At first glance, the couple is edgy but cute: Lily Bloom runs a flower shop for people who hate flowers; Ryle Kincaid is a surgeon who says he never wants to get married or have kids. They meet on a rooftop in Boston on the night Ryle loses a patient and Lily attends her abusive father’s funeral. The provocative opening takes a dark turn when Lily receives a warning about Ryle’s intentions from his sister, who becomes Lily’s employee and close friend. Lily swears she’ll never end up in another abusive home, but when Ryle starts to show all the same warning signs that her mother ignored, Lily learns just how hard it is to say goodbye.

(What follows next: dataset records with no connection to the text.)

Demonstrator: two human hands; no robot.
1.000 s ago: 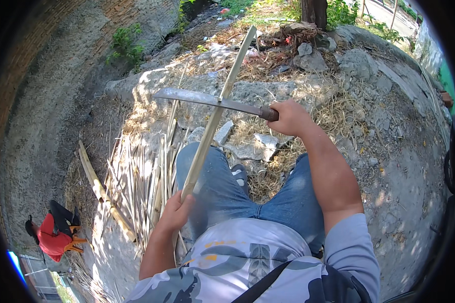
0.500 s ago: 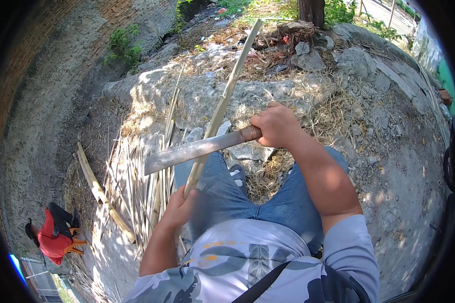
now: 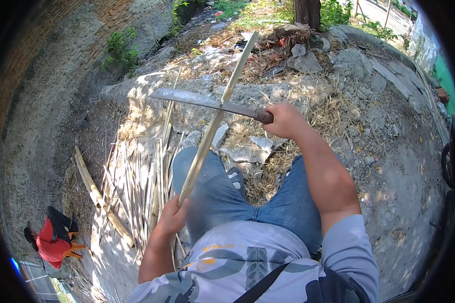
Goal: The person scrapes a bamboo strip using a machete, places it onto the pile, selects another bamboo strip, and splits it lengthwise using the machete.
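Note:
My left hand (image 3: 174, 217) is closed round the near end of a long, pale bamboo strip (image 3: 205, 145), which slants up and away to the right over my left knee. In my right hand (image 3: 284, 120) is the dark, short handle of a machete (image 3: 197, 100). Its long grey blade points left and crosses the strip above the middle, touching it at a node. Whether the edge has bitten into the bamboo I cannot tell. Both hands are fully in view, well apart from each other.
Many split bamboo strips (image 3: 136, 187) lie on the ground to my left, beside a thicker bamboo pole (image 3: 97, 194). Farther left a person in red (image 3: 54, 243) sits on an orange stool (image 3: 75, 246). Broken stones (image 3: 220, 135) and dry shavings (image 3: 333, 108) lie ahead, before a tree trunk (image 3: 307, 14).
My right hand has moved the machete away from me, up along the strip toward its far end, and the blade has turned. The left hand keeps its grip, slightly lower and to the left.

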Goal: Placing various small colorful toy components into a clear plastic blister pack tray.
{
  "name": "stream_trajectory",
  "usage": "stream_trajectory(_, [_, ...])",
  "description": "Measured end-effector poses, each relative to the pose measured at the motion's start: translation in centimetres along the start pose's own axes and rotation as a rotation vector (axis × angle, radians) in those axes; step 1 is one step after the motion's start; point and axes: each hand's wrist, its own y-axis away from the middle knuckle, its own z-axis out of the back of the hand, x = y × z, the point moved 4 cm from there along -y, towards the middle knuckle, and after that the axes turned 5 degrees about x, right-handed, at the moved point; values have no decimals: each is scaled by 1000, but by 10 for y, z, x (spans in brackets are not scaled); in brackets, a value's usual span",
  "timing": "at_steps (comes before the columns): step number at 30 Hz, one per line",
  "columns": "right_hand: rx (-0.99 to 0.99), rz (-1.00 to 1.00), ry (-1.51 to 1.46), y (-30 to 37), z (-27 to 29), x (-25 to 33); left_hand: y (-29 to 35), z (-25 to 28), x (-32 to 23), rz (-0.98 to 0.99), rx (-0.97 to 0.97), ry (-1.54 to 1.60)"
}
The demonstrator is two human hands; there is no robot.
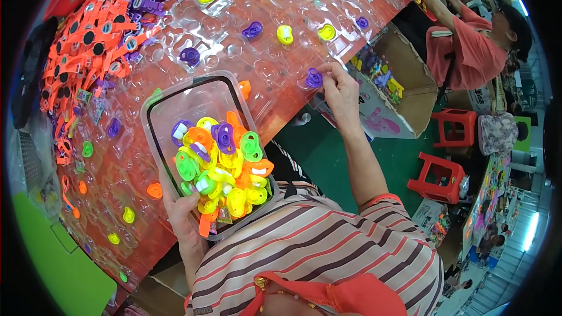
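My left hand [186, 215] is closed on the near left rim of a clear plastic tub [153, 134], which is tilted against my body. Yellow, orange, green and purple toy pacifiers [224, 138] fill its lower part, some with white teeth-like parts. My right hand [341, 90] reaches out to the table's near edge. Its thumb and fingers pinch a purple toy pacifier [314, 78] just over a clear blister tray [298, 76]. Whether that pacifier touches the tray I cannot tell.
Clear blister trays, several with single pacifiers, cover the red table [266, 129]. Orange watch-like straps [88, 35] and purple ones [146, 0] are heaped at the left. A cardboard box [404, 58], red stools [438, 178] and a person in a pink top [462, 52] are at the right.
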Motion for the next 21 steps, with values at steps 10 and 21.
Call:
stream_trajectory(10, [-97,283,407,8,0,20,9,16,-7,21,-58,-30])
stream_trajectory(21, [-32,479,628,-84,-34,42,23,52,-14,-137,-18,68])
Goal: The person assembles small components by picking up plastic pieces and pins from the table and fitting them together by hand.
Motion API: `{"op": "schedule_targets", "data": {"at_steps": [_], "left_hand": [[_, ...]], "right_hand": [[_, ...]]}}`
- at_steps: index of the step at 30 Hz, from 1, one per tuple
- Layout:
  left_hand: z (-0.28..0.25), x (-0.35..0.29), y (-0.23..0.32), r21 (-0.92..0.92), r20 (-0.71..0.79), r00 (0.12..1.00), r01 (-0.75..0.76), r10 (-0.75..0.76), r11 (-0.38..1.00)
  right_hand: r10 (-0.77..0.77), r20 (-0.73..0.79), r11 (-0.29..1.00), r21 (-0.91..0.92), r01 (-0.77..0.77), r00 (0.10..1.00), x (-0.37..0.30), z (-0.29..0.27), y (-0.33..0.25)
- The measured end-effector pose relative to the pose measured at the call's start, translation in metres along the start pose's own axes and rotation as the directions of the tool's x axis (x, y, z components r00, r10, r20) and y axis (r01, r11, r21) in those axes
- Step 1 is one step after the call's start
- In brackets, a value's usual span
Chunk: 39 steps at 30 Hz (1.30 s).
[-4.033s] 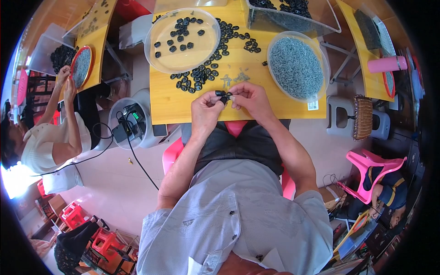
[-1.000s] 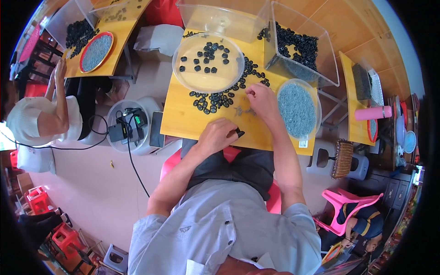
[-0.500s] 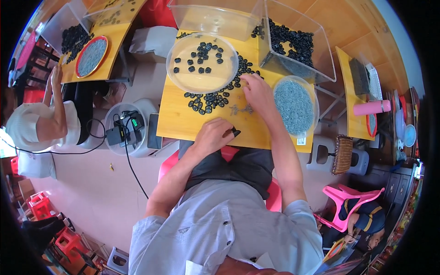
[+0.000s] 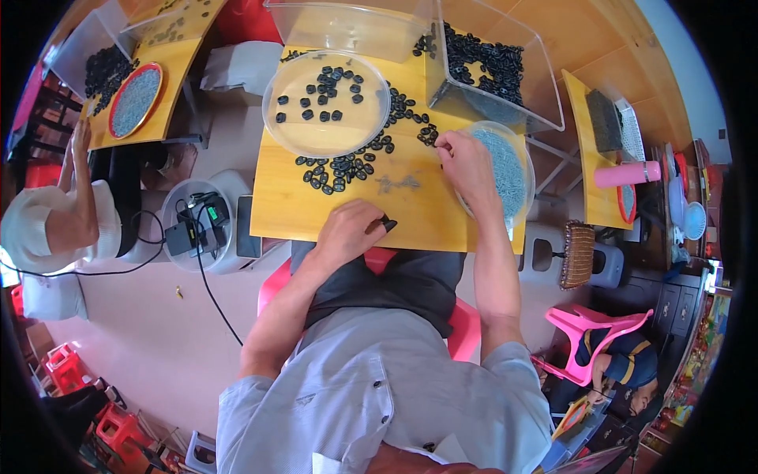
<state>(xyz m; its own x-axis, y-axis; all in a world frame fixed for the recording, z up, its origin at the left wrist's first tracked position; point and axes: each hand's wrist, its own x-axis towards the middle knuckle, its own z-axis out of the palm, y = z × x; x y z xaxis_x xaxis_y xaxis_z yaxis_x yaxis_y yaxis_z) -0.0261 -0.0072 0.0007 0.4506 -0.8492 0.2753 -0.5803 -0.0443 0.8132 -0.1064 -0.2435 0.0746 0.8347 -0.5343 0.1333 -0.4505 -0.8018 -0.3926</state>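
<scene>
At the table's near edge my left hand [image 4: 351, 231] is closed on a small black plastic piece [image 4: 388, 223], which sticks out past its fingertips. My right hand [image 4: 469, 164] hovers by the left rim of a round clear tray of small grey-blue screws [image 4: 510, 175]. Its thumb and fingers are pinched together; whatever is between them is too small to tell. Between the hands lies a little heap of loose screws [image 4: 399, 182]. Several black oval pieces [image 4: 338, 170] are spread beyond it, around a round clear lid or tray [image 4: 296, 134] with more black pieces on it.
A clear bin [image 4: 545, 87] of black pieces stands at the back right, beside another clear bin [image 4: 347, 28]. To the left are a tub with cables [image 4: 178, 213] and a phone [image 4: 250, 229]. A co-worker [image 4: 59, 217] sits at another table [image 4: 178, 87]. A pink bottle [image 4: 628, 174] lies right.
My right hand has moved right, from the loose black pieces to the screw tray's rim. My left hand keeps its hold on the black piece. The whole view has shifted slightly.
</scene>
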Motion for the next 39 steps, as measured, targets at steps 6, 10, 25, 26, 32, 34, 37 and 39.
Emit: {"op": "schedule_targets", "data": {"at_steps": [6, 10, 25, 26, 32, 34, 37, 39], "left_hand": [[0.001, 0.001, 0.003, 0.012, -0.001, 1.0, -0.003, 0.003, 1.0], [0.001, 0.002, 0.003, 0.023, -0.016, 1.0, -0.01, 0.011, 1.0], [0.003, 0.001, -0.001, 0.025, -0.029, 0.998, -0.063, 0.063, 0.998], [0.003, 0.001, 0.0, 0.025, -0.028, 0.998, -0.062, 0.063, 0.998], [0.002, 0.001, 0.0, 0.034, -0.019, 0.998, -0.054, 0.054, 0.998], [0.003, 0.002, 0.001, 0.033, -0.021, 0.998, -0.06, 0.06, 0.998], [0.001, 0.002, 0.001, 0.042, -0.021, 0.998, -0.065, 0.066, 0.997], [0.001, 0.003, 0.004, 0.023, -0.027, 0.998, -0.054, 0.054, 0.998]], "right_hand": [[-0.06, 0.127, 0.998, 0.027, 0.057, 0.99, -0.023, 0.0, -0.001], [-0.082, 0.166, 0.997, 0.02, 0.08, 0.983, -0.027, 0.008, -0.001], [-0.11, 0.146, 0.994, 0.038, 0.106, 0.983, -0.037, 0.029, -0.012], [-0.127, 0.133, 0.992, 0.039, 0.123, 0.983, -0.035, 0.029, -0.012], [-0.122, 0.153, 0.992, 0.048, 0.116, 0.981, -0.026, 0.037, -0.017], [-0.118, 0.167, 0.992, 0.055, 0.111, 0.979, -0.024, 0.041, -0.016], [-0.119, 0.205, 0.992, 0.06, 0.109, 0.971, -0.023, 0.047, -0.014], [-0.122, 0.096, 0.986, 0.122, 0.11, 0.988, -0.024, 0.05, -0.01]]}}
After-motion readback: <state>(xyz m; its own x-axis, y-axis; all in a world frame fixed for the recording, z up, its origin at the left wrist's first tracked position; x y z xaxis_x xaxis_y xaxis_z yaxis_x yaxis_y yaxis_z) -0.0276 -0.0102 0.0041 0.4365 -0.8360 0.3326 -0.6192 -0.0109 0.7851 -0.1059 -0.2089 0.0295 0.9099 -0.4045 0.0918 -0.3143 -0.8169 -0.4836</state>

When Ryle is not in the throes of a jealous rage, his redeeming qualities return, and Lily can justify his behavior: “I think we needed what happened on the stairwell to happen so that I would know his past and we’d be able to work on it together,” she tells herself. Lily marries Ryle hoping the good will outweigh the bad, and the mother-daughter dynamics evolve beautifully as Lily reflects on her childhood with fresh eyes. Diary entries fancifully addressed to TV host Ellen DeGeneres serve as flashbacks to Lily’s teenage years, when she met her first love, Atlas Corrigan, a homeless boy she found squatting in a neighbor’s house. When Atlas turns up in Boston, now a successful chef, he begs Lily to leave Ryle. Despite the better option right in front of her, an unexpected complication forces Lily to cut ties with Atlas, confront Ryle, and try to end the cycle of abuse before it’s too late. The relationships are portrayed with compassion and honesty, and the author’s note at the end that explains Hoover’s personal connection to the subject matter is a must-read.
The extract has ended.